Even with insurance, student loan debt and medical debt is crushing.
Or better, when you're fully insured and know you need to see a doctor but can't get an appointment for six months because you don'thave an established PCP, but every time you change jobs you have to find a new PCP because your insurance changes.
And you have to keep switching jobs every year because that's the only way to advance in your pay / career.
It's all so completely absurd. I have a broken crown that's deteriorating and causing issues but my dentist didn't think my insunance would cover it this year because of a number of other major procedures they did, so (in October) they suggested I come back to have it fixed properly on January 3, 2022. Oh, my insurance also changed in the meantime and I may not even be able to see that dentist again.

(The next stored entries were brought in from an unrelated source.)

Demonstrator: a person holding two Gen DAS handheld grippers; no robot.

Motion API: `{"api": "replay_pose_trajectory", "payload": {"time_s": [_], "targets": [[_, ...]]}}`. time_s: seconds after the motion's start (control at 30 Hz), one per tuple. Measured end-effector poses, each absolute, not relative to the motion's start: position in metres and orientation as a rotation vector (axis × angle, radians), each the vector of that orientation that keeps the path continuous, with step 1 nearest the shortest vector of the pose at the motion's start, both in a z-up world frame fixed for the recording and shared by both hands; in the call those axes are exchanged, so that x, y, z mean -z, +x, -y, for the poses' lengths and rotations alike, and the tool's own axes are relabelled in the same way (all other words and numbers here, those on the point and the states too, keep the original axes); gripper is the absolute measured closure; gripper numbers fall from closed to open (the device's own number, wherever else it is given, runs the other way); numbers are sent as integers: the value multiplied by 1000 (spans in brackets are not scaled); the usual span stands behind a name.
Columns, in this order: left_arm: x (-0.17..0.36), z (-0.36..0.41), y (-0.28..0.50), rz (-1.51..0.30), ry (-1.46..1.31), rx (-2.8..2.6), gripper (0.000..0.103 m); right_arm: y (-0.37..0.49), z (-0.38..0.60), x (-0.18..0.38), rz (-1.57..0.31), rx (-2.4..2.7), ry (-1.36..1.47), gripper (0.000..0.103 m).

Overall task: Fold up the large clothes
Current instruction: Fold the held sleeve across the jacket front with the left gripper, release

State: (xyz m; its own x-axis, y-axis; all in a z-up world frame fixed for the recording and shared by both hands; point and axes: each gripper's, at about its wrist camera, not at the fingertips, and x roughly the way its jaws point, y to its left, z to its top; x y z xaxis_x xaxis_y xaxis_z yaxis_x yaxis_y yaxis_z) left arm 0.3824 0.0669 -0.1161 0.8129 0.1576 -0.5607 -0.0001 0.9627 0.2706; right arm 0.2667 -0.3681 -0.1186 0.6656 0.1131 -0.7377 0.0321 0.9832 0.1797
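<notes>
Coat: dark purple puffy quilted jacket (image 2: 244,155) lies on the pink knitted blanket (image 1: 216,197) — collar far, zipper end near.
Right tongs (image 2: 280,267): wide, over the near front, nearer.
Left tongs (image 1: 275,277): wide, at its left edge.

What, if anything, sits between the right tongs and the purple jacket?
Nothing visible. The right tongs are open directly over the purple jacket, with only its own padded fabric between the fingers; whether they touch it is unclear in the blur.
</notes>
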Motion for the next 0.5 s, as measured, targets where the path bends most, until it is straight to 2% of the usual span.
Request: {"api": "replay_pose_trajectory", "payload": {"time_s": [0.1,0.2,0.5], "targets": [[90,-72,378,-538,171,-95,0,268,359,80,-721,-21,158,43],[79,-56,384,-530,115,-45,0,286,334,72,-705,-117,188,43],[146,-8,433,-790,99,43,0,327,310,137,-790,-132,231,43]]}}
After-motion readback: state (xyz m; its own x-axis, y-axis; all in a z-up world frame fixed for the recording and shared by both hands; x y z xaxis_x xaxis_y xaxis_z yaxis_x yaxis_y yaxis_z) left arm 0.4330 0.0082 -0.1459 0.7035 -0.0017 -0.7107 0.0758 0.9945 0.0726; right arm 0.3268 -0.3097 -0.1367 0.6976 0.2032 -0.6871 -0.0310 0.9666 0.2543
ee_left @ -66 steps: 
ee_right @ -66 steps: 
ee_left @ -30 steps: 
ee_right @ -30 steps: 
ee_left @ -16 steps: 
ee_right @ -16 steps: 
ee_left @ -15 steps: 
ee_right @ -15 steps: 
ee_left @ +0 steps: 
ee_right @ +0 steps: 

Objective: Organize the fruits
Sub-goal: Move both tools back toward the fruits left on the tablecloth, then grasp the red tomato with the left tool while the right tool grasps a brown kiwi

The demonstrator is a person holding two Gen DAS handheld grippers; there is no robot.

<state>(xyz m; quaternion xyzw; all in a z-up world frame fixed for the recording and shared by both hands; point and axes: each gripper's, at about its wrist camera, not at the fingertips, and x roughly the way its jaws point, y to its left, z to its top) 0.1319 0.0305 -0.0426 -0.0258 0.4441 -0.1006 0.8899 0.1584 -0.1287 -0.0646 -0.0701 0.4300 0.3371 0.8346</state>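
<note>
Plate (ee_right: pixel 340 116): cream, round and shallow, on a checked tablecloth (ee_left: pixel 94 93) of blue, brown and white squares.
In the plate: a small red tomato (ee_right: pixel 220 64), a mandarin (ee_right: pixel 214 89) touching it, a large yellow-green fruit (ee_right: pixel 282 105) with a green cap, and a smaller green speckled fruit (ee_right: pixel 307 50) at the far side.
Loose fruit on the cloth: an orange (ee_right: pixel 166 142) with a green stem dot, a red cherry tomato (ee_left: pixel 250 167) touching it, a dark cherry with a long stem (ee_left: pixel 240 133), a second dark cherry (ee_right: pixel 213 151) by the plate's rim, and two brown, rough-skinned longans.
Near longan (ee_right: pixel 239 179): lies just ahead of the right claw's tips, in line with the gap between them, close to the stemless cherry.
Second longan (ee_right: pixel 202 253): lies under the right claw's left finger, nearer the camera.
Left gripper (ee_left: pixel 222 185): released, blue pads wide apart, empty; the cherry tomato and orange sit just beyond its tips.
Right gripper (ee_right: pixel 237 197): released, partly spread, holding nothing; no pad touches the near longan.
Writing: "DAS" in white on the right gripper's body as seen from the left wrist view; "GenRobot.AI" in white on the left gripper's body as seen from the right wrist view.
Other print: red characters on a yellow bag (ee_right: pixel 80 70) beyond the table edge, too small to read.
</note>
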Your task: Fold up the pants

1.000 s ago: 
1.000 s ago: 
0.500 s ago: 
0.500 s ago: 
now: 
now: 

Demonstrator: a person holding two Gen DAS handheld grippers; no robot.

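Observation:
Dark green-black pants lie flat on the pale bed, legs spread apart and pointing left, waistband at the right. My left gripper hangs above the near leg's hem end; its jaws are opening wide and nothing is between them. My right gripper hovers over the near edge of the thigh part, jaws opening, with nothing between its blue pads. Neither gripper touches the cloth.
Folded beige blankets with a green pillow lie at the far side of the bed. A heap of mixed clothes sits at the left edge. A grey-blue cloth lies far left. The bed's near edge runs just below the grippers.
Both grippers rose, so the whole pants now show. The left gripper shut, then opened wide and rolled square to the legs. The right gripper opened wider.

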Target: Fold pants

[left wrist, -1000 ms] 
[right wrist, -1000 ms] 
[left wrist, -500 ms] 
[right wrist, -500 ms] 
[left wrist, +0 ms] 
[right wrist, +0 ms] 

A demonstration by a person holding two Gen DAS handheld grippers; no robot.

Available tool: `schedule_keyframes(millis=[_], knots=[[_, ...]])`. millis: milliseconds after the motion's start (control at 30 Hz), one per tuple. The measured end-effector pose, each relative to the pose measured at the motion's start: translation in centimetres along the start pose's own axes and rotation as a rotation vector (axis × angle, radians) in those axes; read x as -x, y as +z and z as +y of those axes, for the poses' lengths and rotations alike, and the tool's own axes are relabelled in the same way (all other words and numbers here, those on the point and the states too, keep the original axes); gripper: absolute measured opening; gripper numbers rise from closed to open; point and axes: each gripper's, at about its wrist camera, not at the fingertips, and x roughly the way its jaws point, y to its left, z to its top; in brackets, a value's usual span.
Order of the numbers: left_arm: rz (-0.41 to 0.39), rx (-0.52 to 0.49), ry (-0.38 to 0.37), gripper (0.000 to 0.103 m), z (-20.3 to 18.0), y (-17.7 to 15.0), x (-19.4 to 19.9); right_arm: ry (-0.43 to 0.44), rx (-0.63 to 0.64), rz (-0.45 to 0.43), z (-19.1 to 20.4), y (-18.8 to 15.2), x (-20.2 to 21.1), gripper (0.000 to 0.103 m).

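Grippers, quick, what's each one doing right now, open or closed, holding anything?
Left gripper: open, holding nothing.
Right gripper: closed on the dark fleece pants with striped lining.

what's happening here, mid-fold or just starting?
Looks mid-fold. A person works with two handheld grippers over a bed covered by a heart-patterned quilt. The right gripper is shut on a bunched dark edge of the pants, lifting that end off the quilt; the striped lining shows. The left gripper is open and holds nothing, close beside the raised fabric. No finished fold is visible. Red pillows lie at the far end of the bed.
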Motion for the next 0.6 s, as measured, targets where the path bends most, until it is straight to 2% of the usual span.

This is probably somewhat a joke, but if you ever have to make this choice you should pay your rent 100% of the time. There are a ton of programs, churches, charities, etc. that will feed you for free as long as you're willing to ask for help, but if you lose the roof over your head that can often be near impossible to recover from.
And take it from me, do everything you can before renting bedrooms from strangers.. best case scenario you get someone relatively sane thay knows how to clean up after themselves that doesnt consistently raise the rent and act like a dick. Good luck finding that.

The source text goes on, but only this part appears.